我正在尝试在 spark 中 运行 Kmeans 聚类,为此我遇到了异常
I am trying to run Kmeans clustering in spark , for which I am getting an exception
**Python Version = 2.6.6**
**numpy version = 1.3.0**
**** The python file dokmeans.py is located in /home/cloudera****
Welcome to
____ __
/ __/__ ___ _____/ /__
_\ \/ _ \/ _ `/ __/ '_/
/__ / .__/\_,_/_/ /_/\_\ version 1.3.0
/_/
Using Python version 2.6.6 (r266:84292, Feb 22 2013 00:00:18)
SparkContext available as sc, HiveContext available as sqlCtx.
>>> exec(open('dokmeans.py').read())
Traceback (most recent call last):
File "<stdin>", line 1, in <module>
File "<string>", line 5, in <module>
File "/usr/lib/spark/python/pyspark/mllib/__init__.py", line 26, in <module>
raise Exception("MLlib requires NumPy 1.4+")
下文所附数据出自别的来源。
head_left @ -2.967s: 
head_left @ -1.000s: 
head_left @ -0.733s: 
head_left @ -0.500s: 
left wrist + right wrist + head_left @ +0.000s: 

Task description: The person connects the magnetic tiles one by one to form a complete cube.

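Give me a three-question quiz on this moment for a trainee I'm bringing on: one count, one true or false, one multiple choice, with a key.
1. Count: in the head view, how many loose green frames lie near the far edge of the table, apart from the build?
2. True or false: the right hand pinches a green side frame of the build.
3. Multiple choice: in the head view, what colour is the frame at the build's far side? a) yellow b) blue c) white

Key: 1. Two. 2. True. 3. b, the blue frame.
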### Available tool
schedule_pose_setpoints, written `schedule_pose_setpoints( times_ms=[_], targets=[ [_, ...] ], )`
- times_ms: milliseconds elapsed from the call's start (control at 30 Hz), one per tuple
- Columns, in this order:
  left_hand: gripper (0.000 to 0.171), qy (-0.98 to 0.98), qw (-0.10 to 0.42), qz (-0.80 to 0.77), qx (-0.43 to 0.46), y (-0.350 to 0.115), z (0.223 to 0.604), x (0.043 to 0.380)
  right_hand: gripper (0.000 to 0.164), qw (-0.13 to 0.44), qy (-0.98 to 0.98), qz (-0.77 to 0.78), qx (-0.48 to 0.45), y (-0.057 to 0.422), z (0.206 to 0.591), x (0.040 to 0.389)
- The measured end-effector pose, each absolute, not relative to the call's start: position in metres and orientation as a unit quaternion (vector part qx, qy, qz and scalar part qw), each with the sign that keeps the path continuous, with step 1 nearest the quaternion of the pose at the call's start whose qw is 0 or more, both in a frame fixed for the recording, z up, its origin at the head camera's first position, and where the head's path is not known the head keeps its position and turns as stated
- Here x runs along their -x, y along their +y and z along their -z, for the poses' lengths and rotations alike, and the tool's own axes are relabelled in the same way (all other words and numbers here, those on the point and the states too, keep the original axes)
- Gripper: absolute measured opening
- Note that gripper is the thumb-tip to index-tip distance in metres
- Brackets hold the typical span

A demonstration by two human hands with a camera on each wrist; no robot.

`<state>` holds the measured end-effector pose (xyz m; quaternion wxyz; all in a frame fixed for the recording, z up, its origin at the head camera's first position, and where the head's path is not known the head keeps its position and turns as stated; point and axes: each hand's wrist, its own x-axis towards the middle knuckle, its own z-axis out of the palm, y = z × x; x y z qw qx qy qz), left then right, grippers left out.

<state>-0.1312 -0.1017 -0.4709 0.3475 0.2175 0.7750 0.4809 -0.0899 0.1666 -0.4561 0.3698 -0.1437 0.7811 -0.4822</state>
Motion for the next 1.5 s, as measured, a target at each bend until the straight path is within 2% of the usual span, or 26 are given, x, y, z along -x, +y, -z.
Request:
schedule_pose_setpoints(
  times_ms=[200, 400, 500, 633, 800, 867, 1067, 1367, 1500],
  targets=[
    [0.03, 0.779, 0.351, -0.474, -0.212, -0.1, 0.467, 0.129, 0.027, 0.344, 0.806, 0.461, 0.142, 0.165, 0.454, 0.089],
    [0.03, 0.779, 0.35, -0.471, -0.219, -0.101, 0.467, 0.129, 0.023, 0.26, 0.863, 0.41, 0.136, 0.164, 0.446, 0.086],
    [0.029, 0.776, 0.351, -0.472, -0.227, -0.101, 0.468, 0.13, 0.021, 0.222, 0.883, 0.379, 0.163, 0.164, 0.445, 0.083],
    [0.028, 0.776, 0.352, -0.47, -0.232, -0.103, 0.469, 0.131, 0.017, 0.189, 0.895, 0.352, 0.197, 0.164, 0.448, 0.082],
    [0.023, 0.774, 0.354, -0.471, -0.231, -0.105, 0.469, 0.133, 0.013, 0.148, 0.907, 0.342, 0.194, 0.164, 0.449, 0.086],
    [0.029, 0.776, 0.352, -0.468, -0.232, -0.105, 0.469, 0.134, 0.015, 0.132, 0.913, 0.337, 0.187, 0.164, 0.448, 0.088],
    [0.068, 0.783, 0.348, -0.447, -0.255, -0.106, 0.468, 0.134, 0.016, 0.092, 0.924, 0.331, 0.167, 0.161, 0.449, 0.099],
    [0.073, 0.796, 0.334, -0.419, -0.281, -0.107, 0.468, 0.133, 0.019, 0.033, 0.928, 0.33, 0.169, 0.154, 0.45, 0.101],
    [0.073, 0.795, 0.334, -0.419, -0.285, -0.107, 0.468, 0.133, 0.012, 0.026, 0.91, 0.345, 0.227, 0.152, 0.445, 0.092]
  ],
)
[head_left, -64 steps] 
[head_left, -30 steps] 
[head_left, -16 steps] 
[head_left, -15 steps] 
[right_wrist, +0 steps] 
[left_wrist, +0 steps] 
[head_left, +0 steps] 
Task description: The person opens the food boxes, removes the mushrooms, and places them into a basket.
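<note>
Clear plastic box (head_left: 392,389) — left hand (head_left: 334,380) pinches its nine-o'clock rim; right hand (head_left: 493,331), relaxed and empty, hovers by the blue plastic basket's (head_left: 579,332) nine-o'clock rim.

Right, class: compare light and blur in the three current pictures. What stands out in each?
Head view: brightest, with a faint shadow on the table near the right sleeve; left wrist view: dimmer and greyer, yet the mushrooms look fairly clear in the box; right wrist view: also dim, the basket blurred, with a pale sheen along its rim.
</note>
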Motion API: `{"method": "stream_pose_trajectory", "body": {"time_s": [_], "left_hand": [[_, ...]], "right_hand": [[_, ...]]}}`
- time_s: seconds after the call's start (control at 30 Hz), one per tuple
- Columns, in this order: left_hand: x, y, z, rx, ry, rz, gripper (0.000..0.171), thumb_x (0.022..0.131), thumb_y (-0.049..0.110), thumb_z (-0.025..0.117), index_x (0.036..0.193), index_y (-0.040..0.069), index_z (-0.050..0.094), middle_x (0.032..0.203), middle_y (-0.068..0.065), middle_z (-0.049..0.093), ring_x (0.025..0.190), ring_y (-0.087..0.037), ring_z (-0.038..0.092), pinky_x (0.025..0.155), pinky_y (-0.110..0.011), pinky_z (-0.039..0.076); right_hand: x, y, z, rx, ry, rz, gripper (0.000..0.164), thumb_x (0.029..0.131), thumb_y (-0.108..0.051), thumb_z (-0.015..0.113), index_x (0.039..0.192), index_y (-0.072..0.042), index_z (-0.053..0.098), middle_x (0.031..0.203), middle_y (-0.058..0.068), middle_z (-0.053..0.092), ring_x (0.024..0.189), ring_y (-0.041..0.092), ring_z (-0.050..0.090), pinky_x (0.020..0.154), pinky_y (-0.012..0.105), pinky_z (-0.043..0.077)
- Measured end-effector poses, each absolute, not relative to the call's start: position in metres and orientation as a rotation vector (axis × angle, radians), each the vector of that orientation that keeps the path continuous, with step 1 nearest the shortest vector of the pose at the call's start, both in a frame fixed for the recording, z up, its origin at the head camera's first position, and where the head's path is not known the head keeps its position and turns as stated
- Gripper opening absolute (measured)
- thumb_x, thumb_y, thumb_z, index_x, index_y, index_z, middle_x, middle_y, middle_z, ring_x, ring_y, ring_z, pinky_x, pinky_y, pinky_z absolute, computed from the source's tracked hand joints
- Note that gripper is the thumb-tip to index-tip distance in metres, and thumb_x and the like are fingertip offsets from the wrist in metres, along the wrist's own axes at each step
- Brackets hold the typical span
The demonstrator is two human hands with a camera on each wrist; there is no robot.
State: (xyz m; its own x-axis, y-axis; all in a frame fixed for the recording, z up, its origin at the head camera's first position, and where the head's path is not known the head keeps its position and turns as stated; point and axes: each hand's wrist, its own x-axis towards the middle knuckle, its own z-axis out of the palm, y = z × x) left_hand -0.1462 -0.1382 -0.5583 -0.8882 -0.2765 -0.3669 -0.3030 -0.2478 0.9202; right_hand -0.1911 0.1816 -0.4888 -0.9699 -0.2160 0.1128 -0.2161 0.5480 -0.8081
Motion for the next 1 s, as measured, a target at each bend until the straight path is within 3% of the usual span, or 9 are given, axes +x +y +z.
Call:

Exception: MLlib requires NumPy 1.4+
>>> from pyspark.mllib.clustering import KMeans,KMeansModel
Traceback (most recent call last):
File "<stdin>", line 1, in <module>
File "/usr/lib/spark/python/pyspark/mllib/__init__.py", line 26, in <module>
raise Exception("MLlib requires NumPy 1.4+")
Exception: MLlib requires NumPy 1.4+
好吧,错误代码说明了一切。为了使用 MLlib,您需要安装 numpy 1.4。你已经安装了 1.3。
mllib 代码中存在错误,无法正确解释 numpy 版本。它将 1.10 解释为 1.1,因此对 numpy 版本的检查失败。
请更改以下文件中的代码
/usr/lib/spark/python/pyspark/mllib/init.py
来自:
**if numpy.version.version < '1.4':**
raise Exception("MLlib requires NumPy 1.4+")
至:
ver = [int(x) for x in numpy.version.version.split('.')[:2]]
if ver < [1, 4]:
raise Exception("MLlib requires NumPy 1.4+")
**Python Version = 2.6.6**
**numpy version = 1.3.0**
**** The python file dokmeans.py is located in /home/cloudera****
Welcome to
____ __
/ __/__ ___ _____/ /__
_\ \/ _ \/ _ `/ __/ '_/
/__ / .__/\_,_/_/ /_/\_\ version 1.3.0
/_/
Using Python version 2.6.6 (r266:84292, Feb 22 2013 00:00:18)
SparkContext available as sc, HiveContext available as sqlCtx.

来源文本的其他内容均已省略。